# Exercise requirements
Read through the listing and copy every line that contains the word "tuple".

# Dataset excerpts

== Segment start ==

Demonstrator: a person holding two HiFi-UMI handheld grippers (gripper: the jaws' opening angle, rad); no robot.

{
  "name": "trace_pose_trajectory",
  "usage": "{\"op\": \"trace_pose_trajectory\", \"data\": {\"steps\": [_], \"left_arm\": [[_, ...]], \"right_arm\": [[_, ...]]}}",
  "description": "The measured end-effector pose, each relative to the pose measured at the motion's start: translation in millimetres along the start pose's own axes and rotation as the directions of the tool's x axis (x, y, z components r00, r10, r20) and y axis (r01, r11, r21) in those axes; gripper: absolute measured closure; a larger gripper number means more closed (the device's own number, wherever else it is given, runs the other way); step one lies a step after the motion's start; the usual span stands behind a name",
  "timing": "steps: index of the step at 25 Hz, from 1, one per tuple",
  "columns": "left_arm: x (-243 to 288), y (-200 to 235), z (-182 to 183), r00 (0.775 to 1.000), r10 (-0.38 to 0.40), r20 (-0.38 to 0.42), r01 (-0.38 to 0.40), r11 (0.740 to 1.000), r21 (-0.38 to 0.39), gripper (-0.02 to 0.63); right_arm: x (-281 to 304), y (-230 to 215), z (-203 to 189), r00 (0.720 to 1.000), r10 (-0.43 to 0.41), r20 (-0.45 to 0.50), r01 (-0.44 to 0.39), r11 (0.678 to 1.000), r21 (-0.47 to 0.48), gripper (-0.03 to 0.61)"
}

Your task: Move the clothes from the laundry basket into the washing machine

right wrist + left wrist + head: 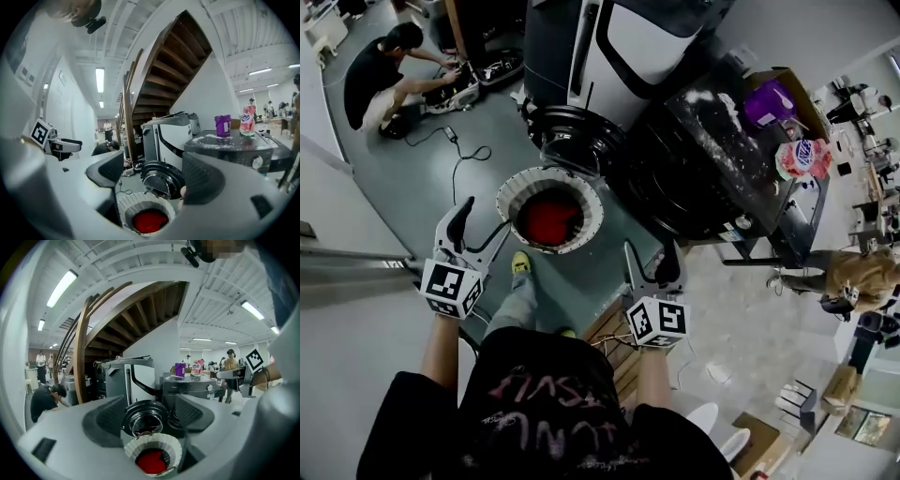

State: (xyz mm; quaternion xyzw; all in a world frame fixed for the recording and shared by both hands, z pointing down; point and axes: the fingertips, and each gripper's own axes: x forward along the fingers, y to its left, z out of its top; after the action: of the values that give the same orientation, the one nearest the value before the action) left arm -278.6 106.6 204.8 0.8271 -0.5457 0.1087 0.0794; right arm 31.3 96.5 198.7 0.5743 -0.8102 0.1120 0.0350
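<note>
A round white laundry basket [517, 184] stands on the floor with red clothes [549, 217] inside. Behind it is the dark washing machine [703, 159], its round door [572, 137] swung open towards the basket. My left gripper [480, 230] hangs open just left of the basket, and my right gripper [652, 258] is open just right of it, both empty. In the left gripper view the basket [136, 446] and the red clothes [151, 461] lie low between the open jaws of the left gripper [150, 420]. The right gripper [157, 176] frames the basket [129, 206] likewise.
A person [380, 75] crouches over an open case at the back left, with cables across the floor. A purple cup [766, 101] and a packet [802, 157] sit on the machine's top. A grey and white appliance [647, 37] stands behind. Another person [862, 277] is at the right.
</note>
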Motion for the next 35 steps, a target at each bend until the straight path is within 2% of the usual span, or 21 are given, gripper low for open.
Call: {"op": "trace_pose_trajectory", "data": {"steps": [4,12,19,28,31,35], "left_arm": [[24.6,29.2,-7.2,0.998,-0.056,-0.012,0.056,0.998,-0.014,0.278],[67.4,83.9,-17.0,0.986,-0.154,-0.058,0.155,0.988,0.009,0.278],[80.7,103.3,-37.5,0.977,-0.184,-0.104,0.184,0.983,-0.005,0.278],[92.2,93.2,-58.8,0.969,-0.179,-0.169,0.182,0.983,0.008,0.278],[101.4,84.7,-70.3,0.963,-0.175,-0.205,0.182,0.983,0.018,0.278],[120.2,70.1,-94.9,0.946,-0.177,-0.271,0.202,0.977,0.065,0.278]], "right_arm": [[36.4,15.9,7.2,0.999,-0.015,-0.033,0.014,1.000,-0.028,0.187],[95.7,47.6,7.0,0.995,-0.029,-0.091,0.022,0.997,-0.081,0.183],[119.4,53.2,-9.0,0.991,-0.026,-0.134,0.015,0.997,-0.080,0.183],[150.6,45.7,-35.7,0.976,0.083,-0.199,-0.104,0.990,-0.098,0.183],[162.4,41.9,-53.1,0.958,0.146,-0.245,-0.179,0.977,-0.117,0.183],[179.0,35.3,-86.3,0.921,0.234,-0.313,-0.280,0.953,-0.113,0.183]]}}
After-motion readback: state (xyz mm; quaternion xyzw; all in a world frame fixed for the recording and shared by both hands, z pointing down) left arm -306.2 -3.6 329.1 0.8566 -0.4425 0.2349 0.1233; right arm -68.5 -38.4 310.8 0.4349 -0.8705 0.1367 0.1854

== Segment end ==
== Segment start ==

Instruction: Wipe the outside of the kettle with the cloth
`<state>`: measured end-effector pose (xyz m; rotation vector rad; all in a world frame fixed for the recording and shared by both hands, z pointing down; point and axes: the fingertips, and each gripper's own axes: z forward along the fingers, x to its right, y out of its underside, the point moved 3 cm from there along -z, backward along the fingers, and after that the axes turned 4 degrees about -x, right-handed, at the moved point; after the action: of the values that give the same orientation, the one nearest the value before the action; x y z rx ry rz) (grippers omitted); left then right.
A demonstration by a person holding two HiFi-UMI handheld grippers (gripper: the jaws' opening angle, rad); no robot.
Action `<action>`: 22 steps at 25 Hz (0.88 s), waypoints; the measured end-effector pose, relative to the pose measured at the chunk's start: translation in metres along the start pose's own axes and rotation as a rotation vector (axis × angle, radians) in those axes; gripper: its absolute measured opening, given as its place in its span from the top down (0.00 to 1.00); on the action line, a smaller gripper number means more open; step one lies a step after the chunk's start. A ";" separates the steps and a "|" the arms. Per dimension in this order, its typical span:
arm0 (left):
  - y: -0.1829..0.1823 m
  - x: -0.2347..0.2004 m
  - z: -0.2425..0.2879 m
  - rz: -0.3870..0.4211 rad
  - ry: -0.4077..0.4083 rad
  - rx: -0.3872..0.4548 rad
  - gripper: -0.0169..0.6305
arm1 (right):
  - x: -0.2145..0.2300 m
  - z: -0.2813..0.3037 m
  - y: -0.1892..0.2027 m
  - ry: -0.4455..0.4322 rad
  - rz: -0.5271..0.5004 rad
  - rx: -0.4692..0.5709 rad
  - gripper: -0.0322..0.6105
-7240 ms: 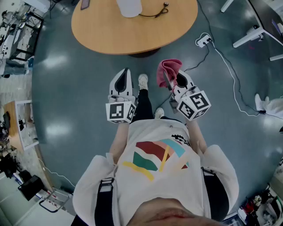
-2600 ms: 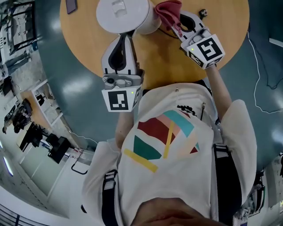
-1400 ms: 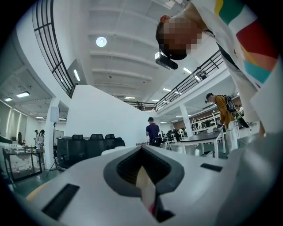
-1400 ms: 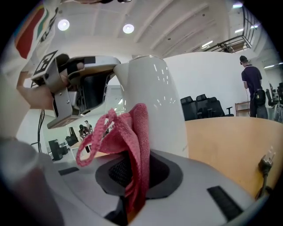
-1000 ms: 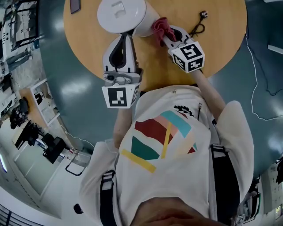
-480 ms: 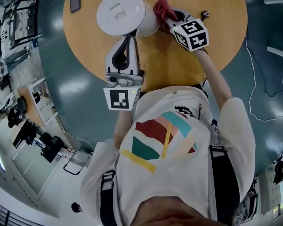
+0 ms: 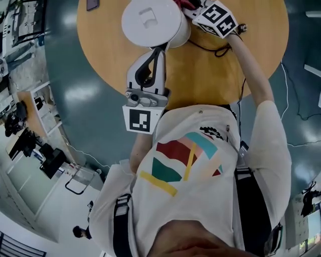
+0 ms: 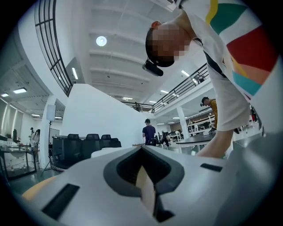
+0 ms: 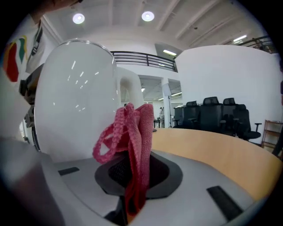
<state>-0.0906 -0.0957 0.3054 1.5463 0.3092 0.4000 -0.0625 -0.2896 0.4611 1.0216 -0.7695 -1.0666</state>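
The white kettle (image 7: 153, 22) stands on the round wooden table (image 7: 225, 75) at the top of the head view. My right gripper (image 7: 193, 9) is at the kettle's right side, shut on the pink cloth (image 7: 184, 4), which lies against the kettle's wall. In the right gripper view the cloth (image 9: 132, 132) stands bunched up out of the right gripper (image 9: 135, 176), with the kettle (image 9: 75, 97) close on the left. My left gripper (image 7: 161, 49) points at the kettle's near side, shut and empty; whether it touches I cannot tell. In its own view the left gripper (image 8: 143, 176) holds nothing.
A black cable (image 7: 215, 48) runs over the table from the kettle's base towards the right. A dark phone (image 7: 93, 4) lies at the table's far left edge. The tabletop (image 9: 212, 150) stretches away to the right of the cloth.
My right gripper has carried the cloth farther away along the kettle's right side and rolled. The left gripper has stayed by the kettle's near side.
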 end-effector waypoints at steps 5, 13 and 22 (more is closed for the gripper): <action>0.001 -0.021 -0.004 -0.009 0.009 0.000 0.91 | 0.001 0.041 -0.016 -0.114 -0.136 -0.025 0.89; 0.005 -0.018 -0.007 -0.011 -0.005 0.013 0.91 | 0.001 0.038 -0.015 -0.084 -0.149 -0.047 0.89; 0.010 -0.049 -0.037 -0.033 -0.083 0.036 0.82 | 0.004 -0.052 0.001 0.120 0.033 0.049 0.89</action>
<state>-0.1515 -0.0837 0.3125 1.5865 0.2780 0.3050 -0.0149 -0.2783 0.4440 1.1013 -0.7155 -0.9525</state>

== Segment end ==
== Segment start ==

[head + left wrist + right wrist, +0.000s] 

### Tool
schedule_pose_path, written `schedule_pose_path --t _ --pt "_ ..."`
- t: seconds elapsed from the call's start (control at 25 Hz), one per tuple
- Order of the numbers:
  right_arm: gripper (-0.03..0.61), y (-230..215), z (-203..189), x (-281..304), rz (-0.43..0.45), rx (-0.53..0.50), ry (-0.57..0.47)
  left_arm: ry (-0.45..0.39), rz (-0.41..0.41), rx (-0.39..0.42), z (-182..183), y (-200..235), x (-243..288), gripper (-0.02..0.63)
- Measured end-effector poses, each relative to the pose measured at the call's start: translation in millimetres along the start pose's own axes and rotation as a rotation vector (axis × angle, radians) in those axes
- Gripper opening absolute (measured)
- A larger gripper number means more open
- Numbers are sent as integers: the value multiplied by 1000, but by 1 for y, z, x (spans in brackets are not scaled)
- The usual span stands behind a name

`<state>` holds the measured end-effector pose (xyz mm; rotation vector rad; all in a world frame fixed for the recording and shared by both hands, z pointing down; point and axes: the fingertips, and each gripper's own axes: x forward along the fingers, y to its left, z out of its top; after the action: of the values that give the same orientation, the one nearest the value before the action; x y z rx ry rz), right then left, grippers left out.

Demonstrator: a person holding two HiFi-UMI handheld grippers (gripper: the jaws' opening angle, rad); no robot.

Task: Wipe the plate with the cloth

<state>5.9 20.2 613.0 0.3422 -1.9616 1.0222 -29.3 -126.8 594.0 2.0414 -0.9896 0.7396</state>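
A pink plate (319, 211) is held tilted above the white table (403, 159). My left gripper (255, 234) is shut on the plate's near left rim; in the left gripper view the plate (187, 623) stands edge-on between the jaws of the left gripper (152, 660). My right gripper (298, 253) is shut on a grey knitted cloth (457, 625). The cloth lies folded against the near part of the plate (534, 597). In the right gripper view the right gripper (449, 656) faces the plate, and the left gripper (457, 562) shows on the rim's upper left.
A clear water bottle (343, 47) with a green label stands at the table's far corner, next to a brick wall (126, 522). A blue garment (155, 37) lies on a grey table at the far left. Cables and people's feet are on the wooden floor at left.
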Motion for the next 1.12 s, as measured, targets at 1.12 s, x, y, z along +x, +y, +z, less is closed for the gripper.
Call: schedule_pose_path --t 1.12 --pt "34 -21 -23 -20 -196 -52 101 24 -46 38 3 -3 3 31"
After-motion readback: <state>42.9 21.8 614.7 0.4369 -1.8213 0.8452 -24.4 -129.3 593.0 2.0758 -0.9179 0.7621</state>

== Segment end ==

# Task result
  "timing": "steps: index of the step at 25 Hz, from 1, one per tuple",
- t: seconds elapsed from the call's start (control at 25 Hz), one per tuple

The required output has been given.